While ordering his affairs in anticipation of his pending death, Jürgen Baldiga decided to be cremated. He asked Aron Neubert to photographically record the cremation - the ultimate image of the visible disintegration of his body, that subject of countless self-portraits which Jürgen had already shot. In promising to take this picture, Aron counterdemanded that they meet for a photograph each month that Jürgen still lived. Out of these meetings a series would be created, a series which would have found its terminus in the image taken at the crematorium.
The photographs presented here came about as the result of this pact between friends, reminiscent of a pact with the devil. Behind the camera, Jürgen's curiosity was directed to every permutation of exhibitionism. He investigated the search - at times introverted, at times extroverted - for a self-image of his models. In presenting himself as an object before Aron's camera, the project was defined by a fascination with the complete disappearance of his own image: the wish of an inverted Narcissus. Rather than pining to unite with his own reflection in the water (as in the myth), Baldiga looked forward - already one with his own image - to its destruction in fire.

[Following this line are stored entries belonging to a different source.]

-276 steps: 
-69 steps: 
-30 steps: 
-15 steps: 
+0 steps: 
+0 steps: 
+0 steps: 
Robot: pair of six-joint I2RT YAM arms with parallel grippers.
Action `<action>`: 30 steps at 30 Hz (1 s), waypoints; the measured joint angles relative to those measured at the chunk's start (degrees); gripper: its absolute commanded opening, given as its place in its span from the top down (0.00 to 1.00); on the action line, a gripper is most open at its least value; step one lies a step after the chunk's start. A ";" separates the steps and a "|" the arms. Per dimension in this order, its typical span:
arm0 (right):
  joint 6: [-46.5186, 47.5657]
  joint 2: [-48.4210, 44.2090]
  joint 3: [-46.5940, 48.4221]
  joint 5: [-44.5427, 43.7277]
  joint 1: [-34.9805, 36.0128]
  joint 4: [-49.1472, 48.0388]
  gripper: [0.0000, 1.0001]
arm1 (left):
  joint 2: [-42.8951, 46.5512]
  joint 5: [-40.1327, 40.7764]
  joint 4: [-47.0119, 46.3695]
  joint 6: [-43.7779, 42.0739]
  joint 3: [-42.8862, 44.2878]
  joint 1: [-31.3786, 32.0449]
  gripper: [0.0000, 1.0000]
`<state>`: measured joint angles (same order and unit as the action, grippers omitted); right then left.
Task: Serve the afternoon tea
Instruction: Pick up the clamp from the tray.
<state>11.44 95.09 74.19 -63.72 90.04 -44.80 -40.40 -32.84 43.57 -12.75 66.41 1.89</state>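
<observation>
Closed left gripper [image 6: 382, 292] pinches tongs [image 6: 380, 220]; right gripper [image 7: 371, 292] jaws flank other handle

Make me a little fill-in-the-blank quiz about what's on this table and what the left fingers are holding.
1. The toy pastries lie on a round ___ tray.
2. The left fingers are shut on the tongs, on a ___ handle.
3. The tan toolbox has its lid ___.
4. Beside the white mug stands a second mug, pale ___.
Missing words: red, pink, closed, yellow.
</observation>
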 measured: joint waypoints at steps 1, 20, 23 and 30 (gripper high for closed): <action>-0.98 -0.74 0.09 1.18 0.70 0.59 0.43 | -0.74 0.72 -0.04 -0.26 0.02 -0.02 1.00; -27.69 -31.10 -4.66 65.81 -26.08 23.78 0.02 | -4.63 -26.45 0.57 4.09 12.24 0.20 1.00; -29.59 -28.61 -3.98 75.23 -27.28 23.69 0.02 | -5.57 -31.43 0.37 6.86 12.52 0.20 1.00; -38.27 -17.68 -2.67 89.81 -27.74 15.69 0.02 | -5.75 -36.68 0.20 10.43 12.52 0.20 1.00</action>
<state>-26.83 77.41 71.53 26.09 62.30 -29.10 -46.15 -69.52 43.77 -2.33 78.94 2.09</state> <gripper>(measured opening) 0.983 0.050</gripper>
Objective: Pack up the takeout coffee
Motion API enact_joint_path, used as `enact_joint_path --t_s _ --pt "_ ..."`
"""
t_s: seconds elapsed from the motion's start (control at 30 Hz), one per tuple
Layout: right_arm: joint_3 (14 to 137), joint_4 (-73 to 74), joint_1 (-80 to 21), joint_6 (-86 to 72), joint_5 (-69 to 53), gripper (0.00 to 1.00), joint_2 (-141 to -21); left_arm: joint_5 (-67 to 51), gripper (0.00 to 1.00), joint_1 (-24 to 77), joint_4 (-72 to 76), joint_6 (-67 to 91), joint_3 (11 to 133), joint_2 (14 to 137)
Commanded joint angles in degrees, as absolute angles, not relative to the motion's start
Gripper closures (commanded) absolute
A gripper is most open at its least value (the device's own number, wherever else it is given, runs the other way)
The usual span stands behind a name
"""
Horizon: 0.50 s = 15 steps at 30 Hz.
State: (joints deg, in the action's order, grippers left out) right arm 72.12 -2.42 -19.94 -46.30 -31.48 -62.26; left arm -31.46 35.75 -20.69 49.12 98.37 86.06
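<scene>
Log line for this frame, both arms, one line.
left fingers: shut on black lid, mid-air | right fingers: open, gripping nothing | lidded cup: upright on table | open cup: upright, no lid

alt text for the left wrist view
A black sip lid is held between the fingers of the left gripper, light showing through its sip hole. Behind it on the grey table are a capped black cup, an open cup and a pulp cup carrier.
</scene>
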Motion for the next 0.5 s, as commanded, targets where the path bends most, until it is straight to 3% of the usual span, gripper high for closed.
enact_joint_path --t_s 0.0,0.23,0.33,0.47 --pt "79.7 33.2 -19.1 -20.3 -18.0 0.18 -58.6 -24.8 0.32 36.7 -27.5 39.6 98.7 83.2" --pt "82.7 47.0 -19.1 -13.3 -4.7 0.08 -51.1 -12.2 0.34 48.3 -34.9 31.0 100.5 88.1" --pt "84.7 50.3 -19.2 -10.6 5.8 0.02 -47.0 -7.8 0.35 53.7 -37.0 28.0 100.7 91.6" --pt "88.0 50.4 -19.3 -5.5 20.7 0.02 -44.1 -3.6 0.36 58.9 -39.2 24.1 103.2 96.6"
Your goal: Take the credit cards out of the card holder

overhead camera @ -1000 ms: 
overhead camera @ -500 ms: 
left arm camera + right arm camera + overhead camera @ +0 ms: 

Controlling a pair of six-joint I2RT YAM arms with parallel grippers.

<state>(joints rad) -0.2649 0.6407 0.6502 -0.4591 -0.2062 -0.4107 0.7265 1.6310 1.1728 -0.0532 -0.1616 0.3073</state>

It would be wrong to understand this celebration of transistoriness only as a kind of longing for death. First and foremost it is a form of repressing the fact of his death, combarable to the ardor with which Jürgen prepared for the celebration of his own funeral. He engaged a speaker for the funeral, and, just ten days before his death, recorded the music for it on a cassette. Dying itself would not be abandoned to chance. Together with friends on his last evening he toasted the resolve to make an end of it, given the physical impossibility of living according to his own standards.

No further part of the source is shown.